Question 2 How easily can PPGVAE be extended to prioritize or balance multiple properties simultaneously? Would this require a significant alteration to the existing framework?

Response: Thanks for this important question/suggestion. There are two ways to approach this. The simpler approach will be to combine multiple properties into a single property with a proper transformation. A second possible approach may be through modified training of PPGVAE: assign a subset of dimensions in the latent space to each property and enforce the relationship loss for each subset of latent dimensions (property). This idea will require future implementation and testing.

Question 3 Could you provide insights into the sensitivity of the model's performance to changes in the temperature in the relationship loss?

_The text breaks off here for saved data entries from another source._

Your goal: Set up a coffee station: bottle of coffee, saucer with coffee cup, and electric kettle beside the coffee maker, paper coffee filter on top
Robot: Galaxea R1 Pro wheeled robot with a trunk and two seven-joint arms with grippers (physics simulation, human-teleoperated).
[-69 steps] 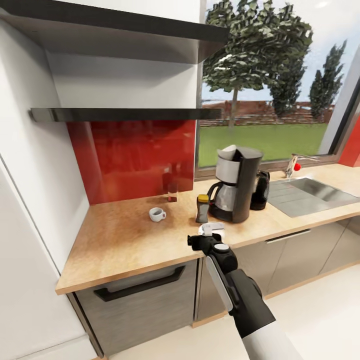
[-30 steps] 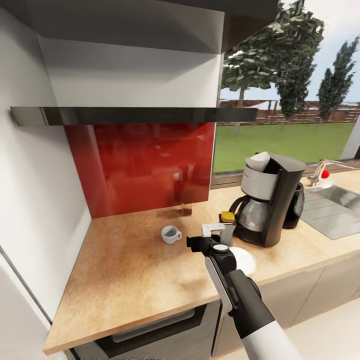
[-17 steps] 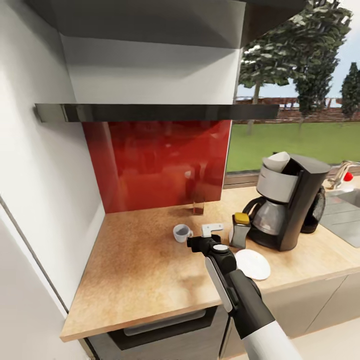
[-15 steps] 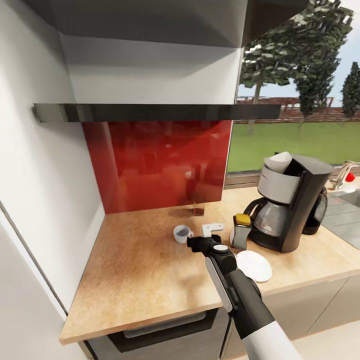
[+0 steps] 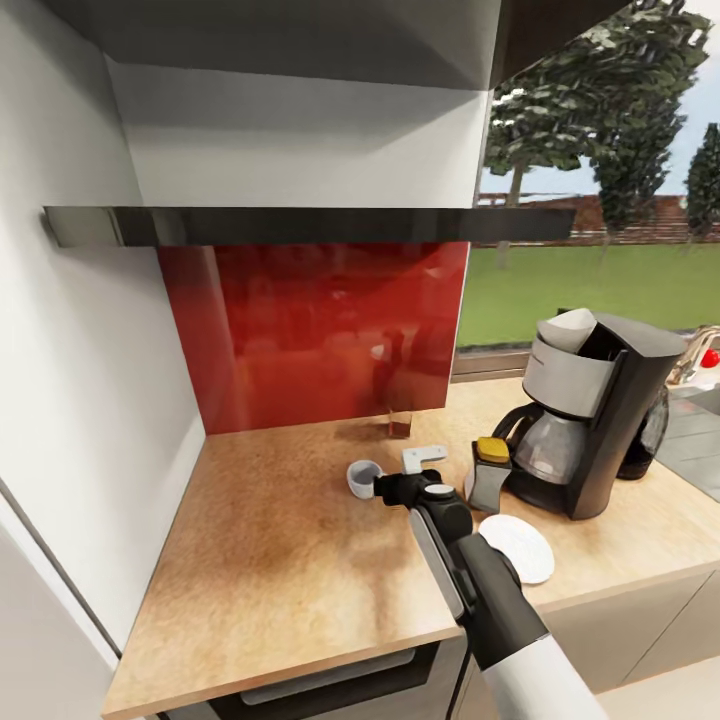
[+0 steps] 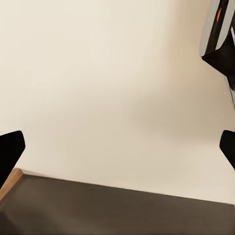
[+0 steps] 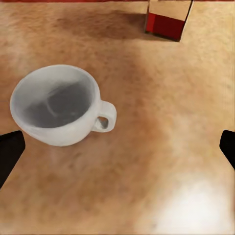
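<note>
The black coffee maker (image 5: 610, 420) stands on the wooden countertop (image 5: 280, 540) with a paper filter (image 5: 568, 328) in its top. Just left of it is the yellow-lidded coffee bottle (image 5: 488, 472), and the dark kettle (image 5: 648, 435) stands behind its right side. A white saucer (image 5: 518, 547) lies in front of the bottle. The white coffee cup (image 5: 362, 477) (image 7: 58, 105) stands upright and apart from the saucer. My right gripper (image 5: 405, 468) (image 7: 117, 147) is open and low over the counter, right beside the cup, with the cup's handle toward the gap. My left gripper (image 6: 117, 147) is open and holds nothing.
A small glass with a red base (image 5: 398, 424) (image 7: 169, 17) stands by the red backsplash (image 5: 320, 330). A dark shelf (image 5: 300, 225) runs overhead. A white wall (image 5: 90, 400) closes the counter's left end. The sink (image 5: 700, 440) lies at far right.
The whole view has shifted as the robot drew nearer the counter. My right gripper, earlier over the saucer, now sits beside the cup, and the saucer lies bare to the arm's right.
</note>
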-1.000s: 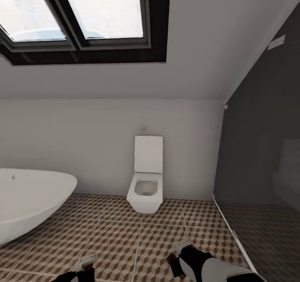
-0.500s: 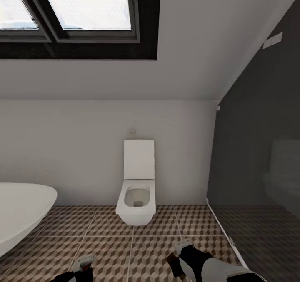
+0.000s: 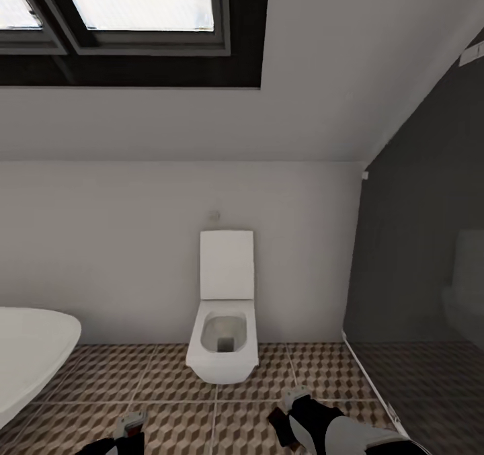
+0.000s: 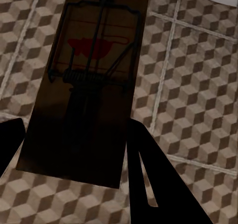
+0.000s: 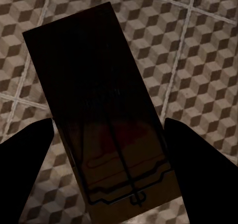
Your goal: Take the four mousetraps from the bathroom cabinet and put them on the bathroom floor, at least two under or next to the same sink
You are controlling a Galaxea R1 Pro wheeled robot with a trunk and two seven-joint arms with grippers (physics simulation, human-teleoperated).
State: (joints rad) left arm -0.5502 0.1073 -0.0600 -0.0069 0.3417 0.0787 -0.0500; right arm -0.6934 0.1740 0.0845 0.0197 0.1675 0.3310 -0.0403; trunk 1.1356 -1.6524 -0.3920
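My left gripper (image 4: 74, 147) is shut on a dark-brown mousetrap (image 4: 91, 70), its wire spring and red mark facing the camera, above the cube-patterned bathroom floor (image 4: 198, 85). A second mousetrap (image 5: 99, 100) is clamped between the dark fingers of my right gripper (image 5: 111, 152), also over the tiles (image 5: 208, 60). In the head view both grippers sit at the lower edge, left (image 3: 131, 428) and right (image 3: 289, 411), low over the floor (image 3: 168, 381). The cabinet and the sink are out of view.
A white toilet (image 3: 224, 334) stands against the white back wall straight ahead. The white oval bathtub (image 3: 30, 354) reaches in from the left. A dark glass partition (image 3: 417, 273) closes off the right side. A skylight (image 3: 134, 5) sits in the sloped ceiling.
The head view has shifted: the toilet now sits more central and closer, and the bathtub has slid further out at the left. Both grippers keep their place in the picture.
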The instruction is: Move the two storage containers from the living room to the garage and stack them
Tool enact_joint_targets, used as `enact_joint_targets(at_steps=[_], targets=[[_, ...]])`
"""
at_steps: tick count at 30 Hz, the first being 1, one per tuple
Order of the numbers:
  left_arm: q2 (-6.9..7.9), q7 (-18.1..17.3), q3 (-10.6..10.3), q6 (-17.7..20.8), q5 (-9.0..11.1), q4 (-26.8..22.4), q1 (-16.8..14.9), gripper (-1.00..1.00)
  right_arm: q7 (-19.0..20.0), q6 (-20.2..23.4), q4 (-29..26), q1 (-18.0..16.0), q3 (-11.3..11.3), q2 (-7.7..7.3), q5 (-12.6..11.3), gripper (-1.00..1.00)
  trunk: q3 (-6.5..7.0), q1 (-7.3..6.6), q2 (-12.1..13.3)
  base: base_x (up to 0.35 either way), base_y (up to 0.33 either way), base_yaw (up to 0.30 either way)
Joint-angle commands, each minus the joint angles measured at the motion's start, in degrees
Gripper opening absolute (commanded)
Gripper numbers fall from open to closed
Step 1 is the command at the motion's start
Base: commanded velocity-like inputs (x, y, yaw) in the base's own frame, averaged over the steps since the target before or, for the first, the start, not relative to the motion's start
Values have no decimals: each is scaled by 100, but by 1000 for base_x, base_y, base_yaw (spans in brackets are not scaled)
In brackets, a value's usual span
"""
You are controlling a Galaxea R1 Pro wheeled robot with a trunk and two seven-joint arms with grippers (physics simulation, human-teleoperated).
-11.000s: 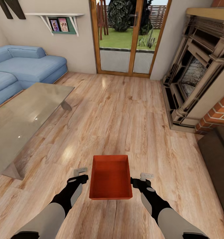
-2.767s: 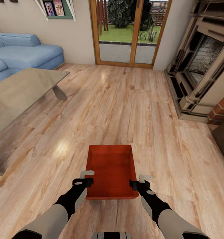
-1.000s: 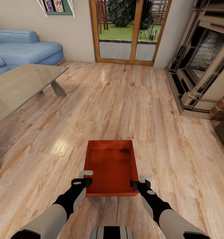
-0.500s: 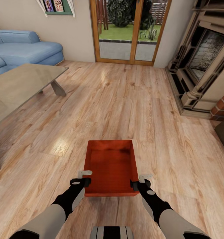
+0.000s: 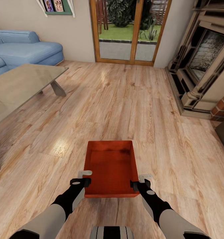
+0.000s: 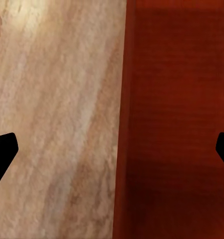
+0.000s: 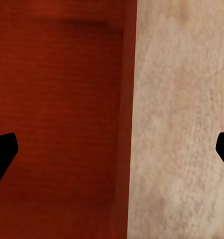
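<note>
1. One orange-red storage container (image 5: 112, 167) sits between the robot's two arms, over the light wood plank floor (image 5: 125, 99) of the living room. It is open-topped and its inside holds nothing.

2. The left gripper (image 5: 84, 177) is at the container's left long wall, near the corner closest to the robot. In the left wrist view the wall's rim (image 6: 123, 119) runs between the two dark fingertips (image 6: 1, 152), one over the planks and one over the red interior; the fingers are spread wide, straddling the wall without pressing it.

3. The right gripper (image 5: 140, 181) mirrors this at the right long wall. The right wrist view shows that rim (image 7: 129, 119) between the tips (image 7: 1, 152), likewise held apart, one over the bin's interior and one over the floor (no pinch on the wall is visible).

4. Whether the container rests on the planks or is carried just above them cannot be told.

5. A glass table (image 5: 19, 86) stands to the left, well apart from the container, with a blue sofa (image 5: 25, 49) beyond it by the wall.

6. Glazed wooden doors (image 5: 130, 33) stand straight ahead; grass and shrubs are seen through them.

7. A fireplace (image 5: 201, 63) with a stone surround and red brick edge occupies the right side.

8. A wall shelf with framed pictures (image 5: 55, 6) hangs above the sofa.
</note>
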Motion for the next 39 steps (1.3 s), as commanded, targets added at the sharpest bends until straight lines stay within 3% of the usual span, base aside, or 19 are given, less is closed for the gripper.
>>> enact_joint_targets(at_steps=[1, 31, 39], targets=[[4, 47, -49, 27, 59, -11, -1, 100, -6, -21, 6, -3, -48, 6, 60, 100, -4, -1, -1, 8, 0, 0], [2, 47, -49, 25, 59, -11, -1, 100, -6, -29, 6, -4, -55, 1, 36, 100, -4, -1, -1, 17, 0, 0], [2, 40, -54, 24, 60, -11, -1, 100, -20, -37, -19, -6, -166, 5, -19, 100, -4, -1, -1, 0, 0, 0]])
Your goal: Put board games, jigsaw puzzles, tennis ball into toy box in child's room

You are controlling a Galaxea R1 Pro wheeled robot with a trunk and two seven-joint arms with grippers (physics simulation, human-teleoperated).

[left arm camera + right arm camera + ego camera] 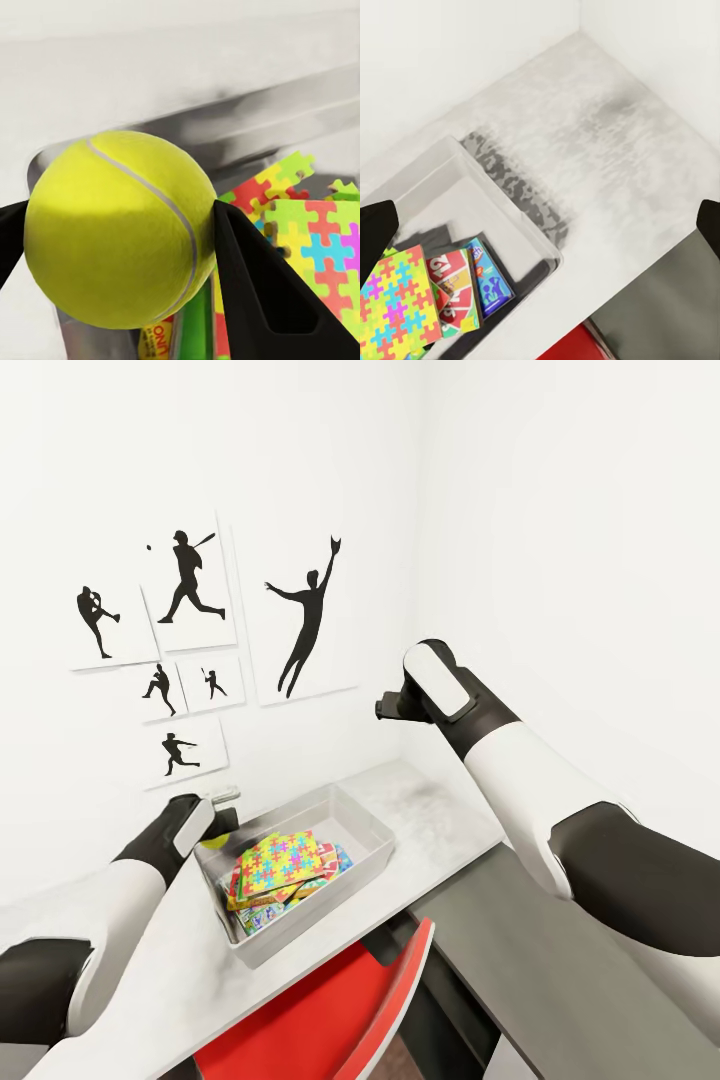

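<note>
1. I stood in a child's bedroom corner, white-walled.
2. Black baseball-player silhouette pictures [190, 575] hung on the wall.
3. A pale grey desk [430, 810] ran into the corner, with a red chair [330, 1000] tucked against it.
4. A grey toy box [365, 830] held jigsaw puzzles [275, 860] and game boxes [484, 277].

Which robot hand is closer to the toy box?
Left. The left gripper holds the tennis ball right at the toy box rim; the right gripper hangs higher up, open, well above it.
</note>
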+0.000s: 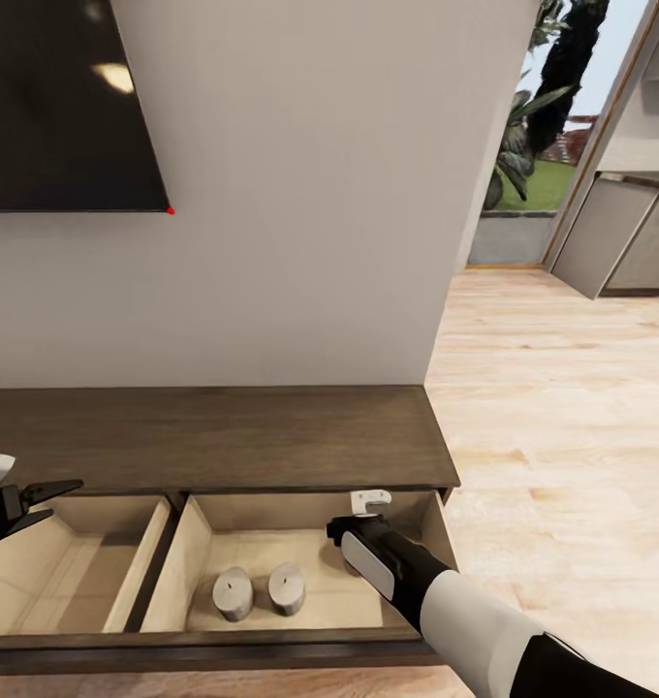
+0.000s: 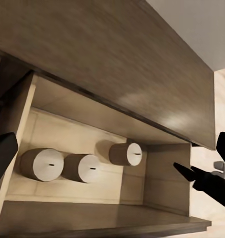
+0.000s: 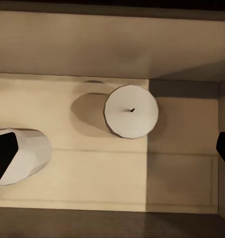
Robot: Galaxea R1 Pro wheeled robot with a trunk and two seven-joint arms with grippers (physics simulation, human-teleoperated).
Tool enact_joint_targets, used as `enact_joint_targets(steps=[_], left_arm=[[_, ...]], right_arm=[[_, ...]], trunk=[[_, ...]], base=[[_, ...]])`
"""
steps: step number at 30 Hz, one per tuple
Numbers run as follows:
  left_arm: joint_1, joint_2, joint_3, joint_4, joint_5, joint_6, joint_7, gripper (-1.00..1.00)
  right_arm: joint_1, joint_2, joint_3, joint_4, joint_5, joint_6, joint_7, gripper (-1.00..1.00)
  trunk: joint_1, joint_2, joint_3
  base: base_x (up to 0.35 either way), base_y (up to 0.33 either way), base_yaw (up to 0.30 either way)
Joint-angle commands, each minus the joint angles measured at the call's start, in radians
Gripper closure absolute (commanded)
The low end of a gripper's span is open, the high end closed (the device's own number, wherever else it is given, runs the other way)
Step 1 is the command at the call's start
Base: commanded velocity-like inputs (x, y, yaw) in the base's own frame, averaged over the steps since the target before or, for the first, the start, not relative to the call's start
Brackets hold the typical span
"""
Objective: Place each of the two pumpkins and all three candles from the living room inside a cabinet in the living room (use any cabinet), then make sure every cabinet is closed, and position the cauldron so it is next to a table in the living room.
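Looking down over the cabinet (image 1: 213, 436), I have its right-hand drawer (image 1: 199, 557) pulled out toward me, pale lining showing, and the drawer beside it on the left (image 1: 68, 572) is open too. Two off-white candles (image 1: 235, 593) stand upright side by side near the front of the right-hand drawer, close together. My left wrist camera shows a third candle (image 2: 126, 153) in the same drawer, further toward the drawer's far end and set apart from the pair (image 2: 60, 166). My right wrist camera looks straight down on that candle (image 3: 131, 111), upright on the drawer floor with its wick visible, close to the drawer's back wall, and catches the edge of another candle (image 3: 25, 156) off to one side.

My right gripper (image 1: 360, 528) reaches down into the right end of that drawer, above the third candle. Its fingers (image 3: 4, 156) sit at opposite edges of the wrist picture, spread wide, with nothing between them but the drawer floor and the candle below.

My left gripper (image 1: 48, 499) hovers over the left drawer of the cabinet, fingers (image 1: 63, 488) parted and holding nothing.
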Motion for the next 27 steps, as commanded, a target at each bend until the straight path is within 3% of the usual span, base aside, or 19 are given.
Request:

Response: To study the sensitivity of performance to temperature, we reran the GMM experiments in the lowest imbalance ratio and highest separation setting (the most challenging scenario), with varying temperature values. The results are included in Appendix E3. Based on this analysis, the performance is almost the same for $\log_{10}(\tau)\in [-1,1]$. Also, the sensitivity to temperature decreases as the number of MBO steps increases (see Figure A13).

In general, at very high temperature, even small differences in property values will be reflected in the ordering of samples in the latent space. On the other hand, at very low temperature all samples will have the same probability of generation and lie on the same sphere. As an added constraint to the reconstruction loss, both extremes damage a good reconstruction of samples and affect the quality and diversity of generated samples. Thus, it is important to set it to a reasonable value.

We should point out that we performed all the experiments in the paper with a fixed temperature, as mentioned in the paper. Further tuning of the temperature may improve the results, however we were able to show the usefulness of our approach without tailored tuning for each design scenario.